(PROBLEM)
Using the data below, output the first line and every line after it up to and including the line containing "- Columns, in", exactly as written and with nothing added.

(DATASET CONTENT)
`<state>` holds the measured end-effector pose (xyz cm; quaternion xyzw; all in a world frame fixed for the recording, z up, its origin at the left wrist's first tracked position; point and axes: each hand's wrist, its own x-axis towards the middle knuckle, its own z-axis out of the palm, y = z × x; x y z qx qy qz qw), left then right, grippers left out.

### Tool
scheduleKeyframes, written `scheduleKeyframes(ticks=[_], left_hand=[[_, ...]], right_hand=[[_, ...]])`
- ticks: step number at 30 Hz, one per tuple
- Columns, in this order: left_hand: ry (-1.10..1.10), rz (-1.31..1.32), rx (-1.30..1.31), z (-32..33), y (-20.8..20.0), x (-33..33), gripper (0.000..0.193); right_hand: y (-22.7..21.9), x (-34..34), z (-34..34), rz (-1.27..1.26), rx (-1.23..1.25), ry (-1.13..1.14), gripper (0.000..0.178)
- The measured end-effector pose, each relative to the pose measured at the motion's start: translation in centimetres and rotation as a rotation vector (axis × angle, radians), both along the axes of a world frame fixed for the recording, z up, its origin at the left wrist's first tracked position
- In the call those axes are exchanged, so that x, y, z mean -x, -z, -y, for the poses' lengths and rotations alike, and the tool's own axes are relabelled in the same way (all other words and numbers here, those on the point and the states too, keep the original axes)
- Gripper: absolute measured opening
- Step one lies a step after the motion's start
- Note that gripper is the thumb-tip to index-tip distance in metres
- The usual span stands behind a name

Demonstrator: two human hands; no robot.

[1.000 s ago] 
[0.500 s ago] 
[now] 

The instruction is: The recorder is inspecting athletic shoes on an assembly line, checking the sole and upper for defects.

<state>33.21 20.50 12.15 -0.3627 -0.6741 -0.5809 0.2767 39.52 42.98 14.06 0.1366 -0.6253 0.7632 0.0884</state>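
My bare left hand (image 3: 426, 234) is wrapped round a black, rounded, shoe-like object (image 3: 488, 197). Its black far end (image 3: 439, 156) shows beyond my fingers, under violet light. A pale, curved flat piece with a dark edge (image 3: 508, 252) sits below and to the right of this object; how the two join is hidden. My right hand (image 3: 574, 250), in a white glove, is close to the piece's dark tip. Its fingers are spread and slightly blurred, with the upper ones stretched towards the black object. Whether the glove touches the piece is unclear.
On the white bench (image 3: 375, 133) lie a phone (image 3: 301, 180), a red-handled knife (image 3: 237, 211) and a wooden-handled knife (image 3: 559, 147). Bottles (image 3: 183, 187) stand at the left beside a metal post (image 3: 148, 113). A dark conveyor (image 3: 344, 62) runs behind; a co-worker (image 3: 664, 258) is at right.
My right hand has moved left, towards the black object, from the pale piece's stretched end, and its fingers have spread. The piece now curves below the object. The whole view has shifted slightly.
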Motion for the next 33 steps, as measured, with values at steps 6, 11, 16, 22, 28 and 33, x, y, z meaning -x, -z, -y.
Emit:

(RESPONSE TO THIS EXERCISE)
`<state>` holds the measured end-effector pose (xyz cm; quaternion xyzw; all in a world frame fixed for the recording, z up, its origin at the left wrist's first tracked position; point and axes: each hand's wrist, its own x-axis towards the middle knuckle, its own z-axis out of the palm, y = z × x; x y z qx qy qz qw), left then right, grippers left out.

### Tool
scheduleKeyframes, written `scheduleKeyframes(ticks=[_], left_hand=[[_, ...]], right_hand=[[_, ...]])`
- ticks: step number at 30 Hz, one per tuple
- Columns, in this order: left_hand: ry (-1.10..1.10), rz (-1.31..1.32), rx (-1.30..1.31), z (-32..33), y (-20.8..20.0), x (-33..33), gripper (0.000..0.193); right_hand: y (-22.7..21.9), x (-34..34), z (-34..34), rz (-1.27..1.26), rx (-1.23..1.25), ry (-1.13..1.14), gripper (0.000..0.178)

There's nothing left to add to the answer.